前川氏にはいっぱい非難される言動言説があるかのような反論であり、人格攻撃に近い。何も知らない人にとっては、まるで前川氏には人を批判する資格などないと反論されているように聞こえる。橋下氏は、このような下品で論理性のない反論を堂々と行うため、かえって聴衆受けするのだろう。

 なお、筆者は最近の橋下氏の言説では詭弁が目に余るため、橋下氏がテレビで披露した詭弁の例を以下に示す。

3. 総裁選をめぐる派閥争いの正当化

 橋下氏は自民党の総裁選での「派閥争い」について、政治家の「権力闘争」であって当然のことであるという旨のコメントをした。

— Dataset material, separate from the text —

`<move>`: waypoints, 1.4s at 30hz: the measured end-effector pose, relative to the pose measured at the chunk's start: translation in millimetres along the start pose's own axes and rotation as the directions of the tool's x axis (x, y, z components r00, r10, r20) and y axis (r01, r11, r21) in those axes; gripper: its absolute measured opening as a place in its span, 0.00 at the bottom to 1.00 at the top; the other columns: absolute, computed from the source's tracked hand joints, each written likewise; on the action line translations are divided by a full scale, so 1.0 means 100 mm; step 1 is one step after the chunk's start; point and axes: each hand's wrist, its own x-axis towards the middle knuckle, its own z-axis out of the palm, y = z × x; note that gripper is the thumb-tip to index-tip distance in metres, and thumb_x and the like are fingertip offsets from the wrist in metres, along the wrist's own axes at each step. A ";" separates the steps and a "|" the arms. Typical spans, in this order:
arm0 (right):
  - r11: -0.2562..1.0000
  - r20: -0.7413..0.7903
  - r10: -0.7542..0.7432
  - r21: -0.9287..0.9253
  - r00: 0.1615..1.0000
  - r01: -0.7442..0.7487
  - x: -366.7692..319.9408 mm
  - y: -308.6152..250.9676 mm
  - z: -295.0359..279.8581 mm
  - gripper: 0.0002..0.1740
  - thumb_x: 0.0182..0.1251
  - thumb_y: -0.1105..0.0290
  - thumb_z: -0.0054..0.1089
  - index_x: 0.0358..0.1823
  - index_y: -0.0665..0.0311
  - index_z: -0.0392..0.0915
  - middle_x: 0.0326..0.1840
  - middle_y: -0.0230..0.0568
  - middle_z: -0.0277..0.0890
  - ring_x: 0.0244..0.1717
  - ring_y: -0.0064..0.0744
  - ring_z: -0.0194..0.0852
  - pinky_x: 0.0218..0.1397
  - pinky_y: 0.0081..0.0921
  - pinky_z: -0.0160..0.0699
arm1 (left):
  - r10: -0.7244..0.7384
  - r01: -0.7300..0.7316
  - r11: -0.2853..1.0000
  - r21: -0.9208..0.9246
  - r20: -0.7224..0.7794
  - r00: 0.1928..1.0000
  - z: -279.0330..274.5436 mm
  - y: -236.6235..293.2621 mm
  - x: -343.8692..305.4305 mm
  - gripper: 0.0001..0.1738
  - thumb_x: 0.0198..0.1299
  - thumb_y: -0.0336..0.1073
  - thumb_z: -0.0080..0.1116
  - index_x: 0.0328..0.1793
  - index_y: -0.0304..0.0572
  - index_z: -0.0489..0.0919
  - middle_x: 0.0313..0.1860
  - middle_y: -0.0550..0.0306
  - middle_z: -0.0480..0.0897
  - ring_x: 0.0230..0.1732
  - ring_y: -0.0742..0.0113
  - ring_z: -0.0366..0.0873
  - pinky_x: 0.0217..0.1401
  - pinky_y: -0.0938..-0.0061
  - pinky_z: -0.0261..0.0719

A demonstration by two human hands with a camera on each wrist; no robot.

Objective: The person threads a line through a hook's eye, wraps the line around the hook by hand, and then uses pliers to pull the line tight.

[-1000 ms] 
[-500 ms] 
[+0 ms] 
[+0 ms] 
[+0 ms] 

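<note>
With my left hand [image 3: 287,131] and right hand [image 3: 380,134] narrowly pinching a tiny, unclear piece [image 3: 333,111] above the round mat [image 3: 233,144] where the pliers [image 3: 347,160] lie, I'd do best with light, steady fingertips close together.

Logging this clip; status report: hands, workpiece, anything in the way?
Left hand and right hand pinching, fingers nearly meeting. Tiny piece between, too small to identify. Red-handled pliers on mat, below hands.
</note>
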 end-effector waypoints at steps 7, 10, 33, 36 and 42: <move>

 これは「派閥争い」という具体的なことがらを、「権力闘争」という抽象度の高いレベルに言い換えた詭弁である。このレベルであれば、政治家なら権力闘争をある意味で正当な業務として行うという「言い換え」が可能となるためである。

 派閥争いの真の理由は権力闘争ではなく、利権や議員の再選のための行動である。国務大臣になることはその資質・能力とは無関係に確実に知名度を上げ、再選に極めて有利となるため、自民党議員のなかには大勢の「大臣指名待ち」がいる。派閥に属さなければ事実上は国務大臣になれないため、派閥に属し、総理大臣の指名競争の時点から勢力争い(数合わせ、人数争い)を展開する。このような状況を国民は知っており、毎回、派閥争いを批判的に見ている。これを、政策上の争いを意味する権力闘争に言い換えたことが、まさに詭弁の詭弁たる所以である。